After buying out Essar Steel's assets in 2019, the JV is focusing on acquisitions to secure infra, expand into value-added products

- ISHITA AYAN DUTT

AM/NS bulks up for the future

The entry of ArcelorMittal Nippon Steel India (AM/NS India) into India's league table for steel was noisy, with the world's largest steelmaker locked in an intense legal battle with the Ruias, promoters of Essar Steel, for more than two years to gain control of the company under India's nascent insolvency law.

Three years on, the 60:40 joint venture of the world's leading steelmakers is bulking up by acquiring a string of assets connected to its operations and ring-fencing future expansion.

Nearly ₹90,000 crore worth of capital expenditure has been incurred so far on various asset acquisitions and projects, with a major investment of about ₹42,000 crore on the acquisition of Essar Steel, Amit Harlalka, deputy chief financial officer, AM/NS India, said. "Additional investments were made to secure strategic infrastructure assets (port and power), a slurry pipeline, and downstream value added products in order to make AM/NS India operations self-reliant," he added.

The infrastructure assets were not part of Essar Steel's insolvency resolution process but allied and critical to AM/NS India's operations.

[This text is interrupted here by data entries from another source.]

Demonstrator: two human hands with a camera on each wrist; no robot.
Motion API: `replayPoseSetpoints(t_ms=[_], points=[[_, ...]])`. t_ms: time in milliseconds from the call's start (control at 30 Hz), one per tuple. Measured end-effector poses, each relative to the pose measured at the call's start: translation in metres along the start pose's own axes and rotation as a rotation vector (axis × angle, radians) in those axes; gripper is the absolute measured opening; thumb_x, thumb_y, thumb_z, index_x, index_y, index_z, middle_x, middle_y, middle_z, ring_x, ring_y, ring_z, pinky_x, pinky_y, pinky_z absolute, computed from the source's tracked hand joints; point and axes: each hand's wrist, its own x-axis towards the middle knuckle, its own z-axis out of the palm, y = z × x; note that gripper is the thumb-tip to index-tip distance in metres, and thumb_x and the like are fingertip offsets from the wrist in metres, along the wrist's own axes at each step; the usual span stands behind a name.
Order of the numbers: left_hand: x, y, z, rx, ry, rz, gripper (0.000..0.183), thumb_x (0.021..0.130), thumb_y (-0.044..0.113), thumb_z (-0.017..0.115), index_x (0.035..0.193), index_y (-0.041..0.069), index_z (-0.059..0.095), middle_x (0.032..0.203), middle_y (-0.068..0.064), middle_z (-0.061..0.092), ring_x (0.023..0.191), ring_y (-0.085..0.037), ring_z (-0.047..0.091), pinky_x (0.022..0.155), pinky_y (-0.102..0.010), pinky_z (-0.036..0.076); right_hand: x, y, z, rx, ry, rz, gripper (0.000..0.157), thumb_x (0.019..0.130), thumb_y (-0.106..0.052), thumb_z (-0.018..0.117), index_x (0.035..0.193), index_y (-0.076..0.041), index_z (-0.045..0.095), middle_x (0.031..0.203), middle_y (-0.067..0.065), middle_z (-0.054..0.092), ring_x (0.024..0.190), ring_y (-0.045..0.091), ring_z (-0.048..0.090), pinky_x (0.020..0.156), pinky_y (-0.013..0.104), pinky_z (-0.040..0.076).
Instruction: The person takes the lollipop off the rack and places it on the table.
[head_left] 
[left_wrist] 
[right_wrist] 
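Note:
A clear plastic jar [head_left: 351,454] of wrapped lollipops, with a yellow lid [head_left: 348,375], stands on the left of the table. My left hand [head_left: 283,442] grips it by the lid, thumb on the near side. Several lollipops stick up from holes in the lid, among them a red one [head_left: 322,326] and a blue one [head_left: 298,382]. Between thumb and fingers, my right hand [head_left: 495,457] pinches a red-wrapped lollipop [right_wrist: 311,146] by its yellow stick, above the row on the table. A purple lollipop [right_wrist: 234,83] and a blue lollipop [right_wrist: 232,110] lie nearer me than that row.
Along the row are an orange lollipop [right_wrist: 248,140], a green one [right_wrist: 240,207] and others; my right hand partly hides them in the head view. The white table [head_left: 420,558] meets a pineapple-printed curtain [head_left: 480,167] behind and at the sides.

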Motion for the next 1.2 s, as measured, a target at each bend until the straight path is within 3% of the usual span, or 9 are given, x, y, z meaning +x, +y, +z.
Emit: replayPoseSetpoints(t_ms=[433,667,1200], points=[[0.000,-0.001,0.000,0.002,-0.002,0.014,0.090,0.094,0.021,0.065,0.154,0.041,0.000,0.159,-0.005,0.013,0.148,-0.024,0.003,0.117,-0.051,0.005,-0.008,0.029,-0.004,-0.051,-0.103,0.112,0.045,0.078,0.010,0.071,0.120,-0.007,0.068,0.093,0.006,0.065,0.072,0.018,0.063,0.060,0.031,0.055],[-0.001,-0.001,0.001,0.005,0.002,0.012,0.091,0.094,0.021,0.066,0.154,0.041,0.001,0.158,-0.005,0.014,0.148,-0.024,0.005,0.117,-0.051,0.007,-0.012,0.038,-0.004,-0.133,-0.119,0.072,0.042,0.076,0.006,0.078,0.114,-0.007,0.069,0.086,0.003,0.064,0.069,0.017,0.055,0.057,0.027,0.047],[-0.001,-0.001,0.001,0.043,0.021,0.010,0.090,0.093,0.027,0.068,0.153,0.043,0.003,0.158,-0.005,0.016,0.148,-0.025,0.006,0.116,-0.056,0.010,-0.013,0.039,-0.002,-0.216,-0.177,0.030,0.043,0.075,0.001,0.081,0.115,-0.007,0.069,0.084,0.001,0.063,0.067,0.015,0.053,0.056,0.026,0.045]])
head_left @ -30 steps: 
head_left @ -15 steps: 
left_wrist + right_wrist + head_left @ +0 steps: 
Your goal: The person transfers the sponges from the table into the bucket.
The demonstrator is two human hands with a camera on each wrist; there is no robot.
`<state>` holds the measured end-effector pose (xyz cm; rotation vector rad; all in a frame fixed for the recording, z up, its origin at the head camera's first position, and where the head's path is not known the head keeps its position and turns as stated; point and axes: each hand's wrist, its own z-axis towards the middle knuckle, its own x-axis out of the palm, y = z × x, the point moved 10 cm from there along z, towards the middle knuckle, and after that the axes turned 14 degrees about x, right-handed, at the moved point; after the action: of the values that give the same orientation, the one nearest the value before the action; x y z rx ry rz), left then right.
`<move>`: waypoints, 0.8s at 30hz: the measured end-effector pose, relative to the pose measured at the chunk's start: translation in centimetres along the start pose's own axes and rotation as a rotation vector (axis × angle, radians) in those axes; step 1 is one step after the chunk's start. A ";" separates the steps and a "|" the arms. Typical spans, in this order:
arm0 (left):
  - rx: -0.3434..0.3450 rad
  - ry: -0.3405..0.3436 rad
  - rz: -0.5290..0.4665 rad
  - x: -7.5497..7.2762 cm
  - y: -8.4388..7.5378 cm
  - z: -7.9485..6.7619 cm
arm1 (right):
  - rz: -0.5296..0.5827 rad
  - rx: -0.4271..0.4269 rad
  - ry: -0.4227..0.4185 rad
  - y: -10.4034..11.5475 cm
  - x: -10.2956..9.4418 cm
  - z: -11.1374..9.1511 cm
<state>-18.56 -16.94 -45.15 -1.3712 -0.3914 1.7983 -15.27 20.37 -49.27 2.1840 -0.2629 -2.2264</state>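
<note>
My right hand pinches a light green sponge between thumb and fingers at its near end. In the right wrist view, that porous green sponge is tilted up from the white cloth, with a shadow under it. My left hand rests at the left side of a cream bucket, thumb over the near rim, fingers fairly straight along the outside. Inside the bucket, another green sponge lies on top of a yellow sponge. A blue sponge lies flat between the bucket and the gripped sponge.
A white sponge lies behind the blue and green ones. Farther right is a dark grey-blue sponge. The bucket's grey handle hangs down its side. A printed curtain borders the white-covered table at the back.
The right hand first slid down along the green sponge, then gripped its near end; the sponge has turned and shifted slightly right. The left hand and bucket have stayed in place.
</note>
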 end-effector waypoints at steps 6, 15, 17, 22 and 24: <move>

The Odisha Slurry Pipeline (OSPIL), for instance, owns a 253-km pipeline connecting AM/NS India's iron ore beneficiation plant in Dabuna with the pellet plant in Paradip, Odisha, and the Supreme Court recently approved a resolution plan submitted by ArcelorMittal India Pvt Ltd as part of an insolvency resolution process.

Then, the power assets included a 500-Mw captive gasbased power plant at Hazira, acquired from secured creditors.

A 60-Mw thermal power plant located in Paradip was acquired under the SARFAESI Act, a debt recovery law, to meet power requirements of operations there.